ADL was also one of the first consulting firms to build a presence in Asia, opening a Tokyo-based subsidiary in 1978 that focused on the Japanese electronics and automotive industries. A Singapore subsidiary followed in 1984, with Hong Kong in 1986, Kuala Lumpur in 1990 and Seoul in 1994. More recently, in 2004, ADL opened offices in Beijing and Shanghai.
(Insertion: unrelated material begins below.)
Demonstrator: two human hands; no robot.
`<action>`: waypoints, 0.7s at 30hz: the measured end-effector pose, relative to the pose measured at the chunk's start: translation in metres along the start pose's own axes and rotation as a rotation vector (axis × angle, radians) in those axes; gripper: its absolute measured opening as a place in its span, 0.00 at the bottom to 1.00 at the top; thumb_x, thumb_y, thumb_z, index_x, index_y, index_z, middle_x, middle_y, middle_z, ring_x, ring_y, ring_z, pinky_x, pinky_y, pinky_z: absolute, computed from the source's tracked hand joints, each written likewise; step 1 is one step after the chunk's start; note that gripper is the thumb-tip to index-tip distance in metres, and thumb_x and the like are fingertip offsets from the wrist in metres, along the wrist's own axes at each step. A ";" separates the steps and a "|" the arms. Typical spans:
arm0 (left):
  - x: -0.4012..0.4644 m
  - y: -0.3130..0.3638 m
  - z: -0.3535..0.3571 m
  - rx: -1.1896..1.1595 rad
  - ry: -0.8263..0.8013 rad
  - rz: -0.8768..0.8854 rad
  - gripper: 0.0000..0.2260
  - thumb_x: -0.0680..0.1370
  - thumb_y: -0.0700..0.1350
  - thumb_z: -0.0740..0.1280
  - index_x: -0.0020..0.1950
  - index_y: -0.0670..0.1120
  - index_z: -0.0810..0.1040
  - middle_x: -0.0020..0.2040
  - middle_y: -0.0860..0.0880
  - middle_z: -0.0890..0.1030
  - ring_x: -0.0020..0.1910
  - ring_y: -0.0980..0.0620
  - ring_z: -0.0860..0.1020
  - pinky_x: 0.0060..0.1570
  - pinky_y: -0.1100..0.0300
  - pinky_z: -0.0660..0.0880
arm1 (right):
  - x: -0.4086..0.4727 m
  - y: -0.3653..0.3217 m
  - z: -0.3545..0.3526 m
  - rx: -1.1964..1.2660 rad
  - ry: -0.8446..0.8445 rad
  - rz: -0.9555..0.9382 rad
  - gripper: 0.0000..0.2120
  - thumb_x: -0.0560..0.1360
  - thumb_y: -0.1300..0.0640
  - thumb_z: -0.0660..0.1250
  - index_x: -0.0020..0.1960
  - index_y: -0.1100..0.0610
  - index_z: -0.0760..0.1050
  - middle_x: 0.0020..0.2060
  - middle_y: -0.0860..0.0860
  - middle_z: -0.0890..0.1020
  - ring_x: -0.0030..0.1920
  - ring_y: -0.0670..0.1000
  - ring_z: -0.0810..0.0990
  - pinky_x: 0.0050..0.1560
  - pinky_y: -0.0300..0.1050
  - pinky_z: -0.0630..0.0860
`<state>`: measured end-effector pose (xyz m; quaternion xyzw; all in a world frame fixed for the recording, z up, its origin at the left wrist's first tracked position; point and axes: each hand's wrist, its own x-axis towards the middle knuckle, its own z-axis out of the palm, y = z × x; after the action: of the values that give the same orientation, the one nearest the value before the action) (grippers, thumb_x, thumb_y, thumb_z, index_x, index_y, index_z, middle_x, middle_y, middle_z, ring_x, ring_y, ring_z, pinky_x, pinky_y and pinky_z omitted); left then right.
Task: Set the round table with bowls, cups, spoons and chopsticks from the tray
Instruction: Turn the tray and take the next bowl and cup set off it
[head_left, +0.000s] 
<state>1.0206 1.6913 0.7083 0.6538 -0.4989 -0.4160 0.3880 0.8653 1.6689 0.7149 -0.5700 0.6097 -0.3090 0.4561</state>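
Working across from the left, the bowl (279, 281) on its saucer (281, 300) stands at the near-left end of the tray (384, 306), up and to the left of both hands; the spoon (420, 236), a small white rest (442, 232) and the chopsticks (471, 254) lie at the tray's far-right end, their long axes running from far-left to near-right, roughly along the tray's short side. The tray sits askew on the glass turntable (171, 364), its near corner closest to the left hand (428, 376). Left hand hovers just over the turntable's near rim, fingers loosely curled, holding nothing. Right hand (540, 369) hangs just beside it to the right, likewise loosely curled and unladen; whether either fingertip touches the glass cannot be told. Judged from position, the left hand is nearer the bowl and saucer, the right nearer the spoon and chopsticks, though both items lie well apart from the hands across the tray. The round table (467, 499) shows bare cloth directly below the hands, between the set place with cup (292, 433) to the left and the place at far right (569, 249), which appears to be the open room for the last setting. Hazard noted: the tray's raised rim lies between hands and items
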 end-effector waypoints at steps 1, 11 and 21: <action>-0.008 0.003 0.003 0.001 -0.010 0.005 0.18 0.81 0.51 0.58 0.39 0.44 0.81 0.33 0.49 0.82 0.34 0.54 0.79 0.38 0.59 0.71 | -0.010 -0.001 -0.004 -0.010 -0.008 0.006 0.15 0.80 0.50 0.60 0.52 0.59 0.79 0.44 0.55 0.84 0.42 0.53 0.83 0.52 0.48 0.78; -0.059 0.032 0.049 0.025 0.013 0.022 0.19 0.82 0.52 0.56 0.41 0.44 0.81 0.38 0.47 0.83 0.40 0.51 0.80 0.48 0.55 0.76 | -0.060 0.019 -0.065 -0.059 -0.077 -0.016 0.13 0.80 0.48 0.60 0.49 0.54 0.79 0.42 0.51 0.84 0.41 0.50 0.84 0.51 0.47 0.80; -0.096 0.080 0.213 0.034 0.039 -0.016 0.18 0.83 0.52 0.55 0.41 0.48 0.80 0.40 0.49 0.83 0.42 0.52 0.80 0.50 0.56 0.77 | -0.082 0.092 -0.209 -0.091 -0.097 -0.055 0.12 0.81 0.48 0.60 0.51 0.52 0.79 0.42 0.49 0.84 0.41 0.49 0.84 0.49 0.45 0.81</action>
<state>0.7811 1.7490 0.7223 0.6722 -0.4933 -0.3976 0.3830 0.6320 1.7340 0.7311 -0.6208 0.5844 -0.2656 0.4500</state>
From these seven offices, the firm provides services to countries throughout the Asia Pacific region.
The pioneering spirit of the founder who lent the firm its name is the stuff of legend, as is the firm's continued survival, despite a serious restructuring that led to its being acquired by France's Altran Technologies in 2002. Altran picked up the Arthur D. Little name and the firm's core management consulting businesses in Europe and Asia; the firm's global headquarters was moved to Paris, and German-born Michael Träm was named CEO. Continuing under the Altran umbrella today, ADL employs roughly 1,000 associates in 30 offices around the world.
Singapore serves as ADL's regional headquarters for Asia. In addition to serving domestic clients in the city-state, consultants in the Singapore office serve clients across South and Southeast Asia, including in India, Indonesia, the Philippines, Thailand and the Indochina region. ADL's efforts in Southeast Asia have included the integration of railway system tests in Korea and Singapore, and the strategic transformation of a leading Malaysian port operator. The Southeast Asian practice has also performed an operations valuation of one of the world's largest oleochemicals manufacturers.
In China, ADL provides services to help Chinese enterprises improve management competency, with a strong focus on strategy, innovation and technology—a focus that would no doubt please the firm's founder. Other services include organization, operational management, corporate finance, information management, and environmental and risk management. Chinese clients have included multinational companies and government agencies, as well as larger domestic firms.
Additionally, ADL assists foreign companies by offering support and strategy advice for entering the Chinese market. The firm also provides these same services to Chinese companies attempting to expand their overseas presence. For example, ADL has helped develop R&D centers in China, and has organized forums devoted to innovation and internalization that were attended by senior Chinese executives. More than 50 percent of the firm's engagements in the country include implementation support, such as helping automotive companies set up derivative businesses in finance or in the used car business.